A key trigger to the change in the attitude of many governments will be the effects of disruptive business models on local economies. These models include those introduced by Uber, Airbnb and Google, which often ignore or overlook local regulations when pursuing aggressive international growth targets. However, while regulatory action will begin by focusing on what could be perceived as anti-competitive practices, it will quickly be extended to include many other technology companies that could be accused of violating privacy and data protection regulations.
Many of the resulting regulations will be aimed at monitoring the location of information, in particular, information that travels internationally through cloud services. To overcome the natural time lag between the deployment of new technology and government regulation, many regulators will err on the side of caution and over-regulate. These actions will fragment cloud environments by incentivising both organizations and cloud providers to divide data centers along national boundaries.

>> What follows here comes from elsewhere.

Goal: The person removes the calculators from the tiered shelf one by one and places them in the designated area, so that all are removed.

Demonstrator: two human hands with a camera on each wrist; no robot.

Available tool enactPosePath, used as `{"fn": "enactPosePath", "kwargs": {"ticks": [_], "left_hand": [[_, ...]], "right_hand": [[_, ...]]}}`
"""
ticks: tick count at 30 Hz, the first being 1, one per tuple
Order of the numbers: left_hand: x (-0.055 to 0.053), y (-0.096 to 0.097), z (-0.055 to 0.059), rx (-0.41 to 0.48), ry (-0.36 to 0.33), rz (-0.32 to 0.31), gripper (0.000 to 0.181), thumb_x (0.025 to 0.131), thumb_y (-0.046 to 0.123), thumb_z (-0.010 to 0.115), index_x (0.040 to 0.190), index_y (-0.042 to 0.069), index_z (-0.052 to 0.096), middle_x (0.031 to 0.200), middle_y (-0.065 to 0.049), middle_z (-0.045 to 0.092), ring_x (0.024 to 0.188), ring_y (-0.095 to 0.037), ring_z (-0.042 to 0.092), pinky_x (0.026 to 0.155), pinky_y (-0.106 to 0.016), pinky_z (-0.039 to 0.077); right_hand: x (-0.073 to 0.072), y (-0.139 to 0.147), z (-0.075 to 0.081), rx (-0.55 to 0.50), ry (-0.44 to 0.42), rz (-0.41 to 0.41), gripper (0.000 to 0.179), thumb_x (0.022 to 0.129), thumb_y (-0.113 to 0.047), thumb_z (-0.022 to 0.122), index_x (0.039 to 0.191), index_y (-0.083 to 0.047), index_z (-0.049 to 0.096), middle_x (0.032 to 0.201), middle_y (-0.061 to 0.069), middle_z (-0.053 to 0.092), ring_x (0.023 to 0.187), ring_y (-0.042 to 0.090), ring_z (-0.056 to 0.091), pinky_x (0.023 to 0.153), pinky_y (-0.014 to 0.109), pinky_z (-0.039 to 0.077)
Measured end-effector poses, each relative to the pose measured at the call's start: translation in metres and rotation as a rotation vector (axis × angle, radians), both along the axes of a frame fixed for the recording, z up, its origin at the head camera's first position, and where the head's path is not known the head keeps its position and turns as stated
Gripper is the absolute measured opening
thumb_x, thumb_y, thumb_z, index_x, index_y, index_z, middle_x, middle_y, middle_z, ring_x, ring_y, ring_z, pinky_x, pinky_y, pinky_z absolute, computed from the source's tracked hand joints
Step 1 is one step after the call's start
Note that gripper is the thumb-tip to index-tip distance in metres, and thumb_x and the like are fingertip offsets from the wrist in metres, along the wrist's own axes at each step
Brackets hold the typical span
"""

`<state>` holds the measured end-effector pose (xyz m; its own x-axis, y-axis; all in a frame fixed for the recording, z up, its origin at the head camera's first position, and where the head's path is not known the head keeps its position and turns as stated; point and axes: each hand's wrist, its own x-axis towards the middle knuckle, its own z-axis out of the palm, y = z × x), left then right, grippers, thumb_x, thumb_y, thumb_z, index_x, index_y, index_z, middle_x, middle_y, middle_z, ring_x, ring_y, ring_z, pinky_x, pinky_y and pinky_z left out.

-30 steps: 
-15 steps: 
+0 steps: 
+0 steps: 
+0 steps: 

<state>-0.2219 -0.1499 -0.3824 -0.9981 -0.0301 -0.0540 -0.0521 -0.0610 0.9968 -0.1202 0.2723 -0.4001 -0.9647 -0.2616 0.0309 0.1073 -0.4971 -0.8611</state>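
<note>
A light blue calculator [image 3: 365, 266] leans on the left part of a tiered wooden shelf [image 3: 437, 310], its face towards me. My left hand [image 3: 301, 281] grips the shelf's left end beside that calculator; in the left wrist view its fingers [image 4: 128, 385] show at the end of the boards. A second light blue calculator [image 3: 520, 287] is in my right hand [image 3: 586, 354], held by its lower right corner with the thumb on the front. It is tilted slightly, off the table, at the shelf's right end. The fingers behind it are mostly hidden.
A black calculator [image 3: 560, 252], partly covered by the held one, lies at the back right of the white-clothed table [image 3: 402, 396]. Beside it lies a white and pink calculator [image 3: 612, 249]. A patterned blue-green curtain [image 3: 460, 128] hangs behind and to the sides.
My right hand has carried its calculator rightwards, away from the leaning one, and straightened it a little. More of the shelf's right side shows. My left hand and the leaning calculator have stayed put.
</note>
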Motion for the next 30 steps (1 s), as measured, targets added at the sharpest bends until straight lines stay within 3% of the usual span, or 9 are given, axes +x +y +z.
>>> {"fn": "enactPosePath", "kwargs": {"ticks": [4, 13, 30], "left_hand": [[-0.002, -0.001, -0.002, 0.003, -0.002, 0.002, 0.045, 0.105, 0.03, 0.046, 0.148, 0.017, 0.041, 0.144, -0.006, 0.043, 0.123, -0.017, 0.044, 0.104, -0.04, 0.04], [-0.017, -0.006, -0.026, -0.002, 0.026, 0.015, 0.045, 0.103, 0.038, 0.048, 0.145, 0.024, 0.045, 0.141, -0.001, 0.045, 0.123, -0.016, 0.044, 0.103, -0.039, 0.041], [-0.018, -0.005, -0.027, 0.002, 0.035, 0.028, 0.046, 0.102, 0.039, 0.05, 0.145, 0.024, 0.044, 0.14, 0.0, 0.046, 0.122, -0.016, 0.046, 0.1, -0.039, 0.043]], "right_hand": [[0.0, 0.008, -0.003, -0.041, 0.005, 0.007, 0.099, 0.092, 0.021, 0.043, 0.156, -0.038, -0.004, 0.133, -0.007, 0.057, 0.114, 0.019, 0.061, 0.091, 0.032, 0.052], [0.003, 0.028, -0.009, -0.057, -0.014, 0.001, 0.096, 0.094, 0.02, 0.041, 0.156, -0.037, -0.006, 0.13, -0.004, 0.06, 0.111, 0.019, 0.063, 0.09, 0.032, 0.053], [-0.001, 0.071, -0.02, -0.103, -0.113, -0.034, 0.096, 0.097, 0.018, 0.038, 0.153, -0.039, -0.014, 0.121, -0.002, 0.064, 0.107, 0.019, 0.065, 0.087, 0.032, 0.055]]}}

Cyber-criminals will continue to exploit gaps between the law enforcement mechanisms of different countries. The new threat is that the capability of cyber-criminal groups is now equal to many nation states, and will surpass some of them in the near future. Organizations will respond by turning to their law enforcement agencies for assistance with cross-border investigations, leading to growing tensions between governments that are unwilling or incapable of collaborating to fight cyber-crime.
While a new and more open dialogue on these threats will gradually begin between the world’s major technology companies and governments, this is unlikely to produce tangible results in the period up to 2018.

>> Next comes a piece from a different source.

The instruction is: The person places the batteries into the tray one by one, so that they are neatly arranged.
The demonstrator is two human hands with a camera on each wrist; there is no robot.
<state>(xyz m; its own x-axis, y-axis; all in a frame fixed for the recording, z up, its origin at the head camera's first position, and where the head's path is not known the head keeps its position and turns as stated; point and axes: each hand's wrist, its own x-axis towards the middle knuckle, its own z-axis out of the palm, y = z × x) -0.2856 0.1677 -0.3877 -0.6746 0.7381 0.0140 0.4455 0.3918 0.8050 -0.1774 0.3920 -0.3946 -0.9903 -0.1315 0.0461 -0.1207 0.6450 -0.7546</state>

The Time to Prepare is Now
Information security professionals are facing increasingly complex threats, some new and others familiar but evolving. Their primary challenge remains unchanged; to help their organizations navigate mazes of uncertainty where, at any moment, they could turn a corner and encounter information security threats that inflict severe business impact.
As dangers increase on a global scale, methodical and extensive commitment is needed to ensure that practical plans are in place to deal with major changes the future could bring. Employees at all levels of the organization will need to be involved, including board members and managers in non-technical roles.
The three themes listed above expose the dangers that should be considered most prominent. They have the capacity to transmit their impact through cyberspace at break-neck speeds, particularly as the use of the Internet spreads. As a result, many organizations will struggle to cope as the pace of change intensifies. Consequently, at least until a conscious decision is taken to the contrary, the threats should appear on the radar of every organization, both large and small.
About the Author
Steve Durbin is Managing Director of the Information Security Forum (ISF). His main areas of focus include the emerging security threat landscape, cyber security, BYOD, the cloud, and social media across both the corporate and personal environments. Previously, he was senior vice president at Gartner.